Ce combat devant les tribunaux s’est toutefois par la suite doublé d’autres formes d’action. La défense du patrimoine, en raison de ses implications, est en effet de nature essentiellement politique. C’est donc sans surprise que le président de l’association ASB, Nicușor Dan, mathématicien de formation, s’est lancé dès 2012 dans la bataille des municipales à Bucarest avant de fonder, en 2015, l’« Union Sauvez Bucarest » puis l’« Union Sauvez la Roumanie ». De nouveau candidat lors des élections locales en 2016, il est élu député la même année et se présente en 2020 face à la maire sociale-démocrate sortante, Gabriela Firea. Certains acteurs ont fait d’autres choix et développé des activités destinées à mieux faire connaître le patrimoine de Bucarest à ses habitants. L’association ARCEN (Asociația Română pentru Cultură, Educație și Normalitate), outre de nombreuses conférences et des visites commentées, mène un patient travail de géolocalisation et de catalogage du patrimoine, quartier par quartier, en présentant, photographies à l’appui, l’état de conservation et le niveau de protection des bâtiments identifiés.
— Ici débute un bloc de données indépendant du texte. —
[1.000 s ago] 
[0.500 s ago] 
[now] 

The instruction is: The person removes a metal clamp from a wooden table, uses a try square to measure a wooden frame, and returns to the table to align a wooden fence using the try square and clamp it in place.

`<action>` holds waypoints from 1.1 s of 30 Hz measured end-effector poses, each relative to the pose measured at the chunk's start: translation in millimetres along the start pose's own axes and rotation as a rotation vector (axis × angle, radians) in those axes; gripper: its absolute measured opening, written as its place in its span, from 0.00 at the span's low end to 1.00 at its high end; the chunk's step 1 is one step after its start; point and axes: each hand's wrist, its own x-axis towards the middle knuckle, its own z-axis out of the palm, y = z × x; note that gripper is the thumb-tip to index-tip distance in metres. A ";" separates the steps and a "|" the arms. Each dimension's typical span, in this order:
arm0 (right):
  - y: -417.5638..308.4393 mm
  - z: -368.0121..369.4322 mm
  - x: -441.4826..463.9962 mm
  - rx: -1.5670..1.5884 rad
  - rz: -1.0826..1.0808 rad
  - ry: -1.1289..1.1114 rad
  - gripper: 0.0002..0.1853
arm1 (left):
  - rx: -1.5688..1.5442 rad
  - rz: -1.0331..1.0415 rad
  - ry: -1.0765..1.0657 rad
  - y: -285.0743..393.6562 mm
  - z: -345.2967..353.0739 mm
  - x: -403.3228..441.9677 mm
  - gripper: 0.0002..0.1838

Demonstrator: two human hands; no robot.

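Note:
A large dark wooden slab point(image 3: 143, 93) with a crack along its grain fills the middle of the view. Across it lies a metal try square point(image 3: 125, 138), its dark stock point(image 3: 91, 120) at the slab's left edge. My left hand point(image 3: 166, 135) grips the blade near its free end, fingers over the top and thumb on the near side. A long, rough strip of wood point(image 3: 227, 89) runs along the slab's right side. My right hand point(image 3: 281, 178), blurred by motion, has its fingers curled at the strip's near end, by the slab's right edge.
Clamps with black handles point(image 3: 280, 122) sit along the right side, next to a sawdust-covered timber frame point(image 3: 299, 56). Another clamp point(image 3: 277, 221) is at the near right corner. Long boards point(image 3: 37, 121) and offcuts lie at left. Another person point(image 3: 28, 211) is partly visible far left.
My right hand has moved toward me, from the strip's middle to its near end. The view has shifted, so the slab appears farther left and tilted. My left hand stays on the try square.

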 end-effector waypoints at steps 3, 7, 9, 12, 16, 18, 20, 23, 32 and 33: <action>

Peu associés au devenir de la capitale, les Bucarestoises et les Bucarestois sont longtemps restés indifférents au sort d’une ville que, pour beaucoup d’entre eux, ils aiment détester. C’est bien cette réappropriation citoyenne qui semble aujourd’hui la plus à même de faire évoluer un mode de gouvernance opaque, centralisé et court-termiste, peu conforme aux exigences et aux standards européens, mais surtout en décalage de plus en plus net avec les besoins et les aspirations des habitants eux-mêmes.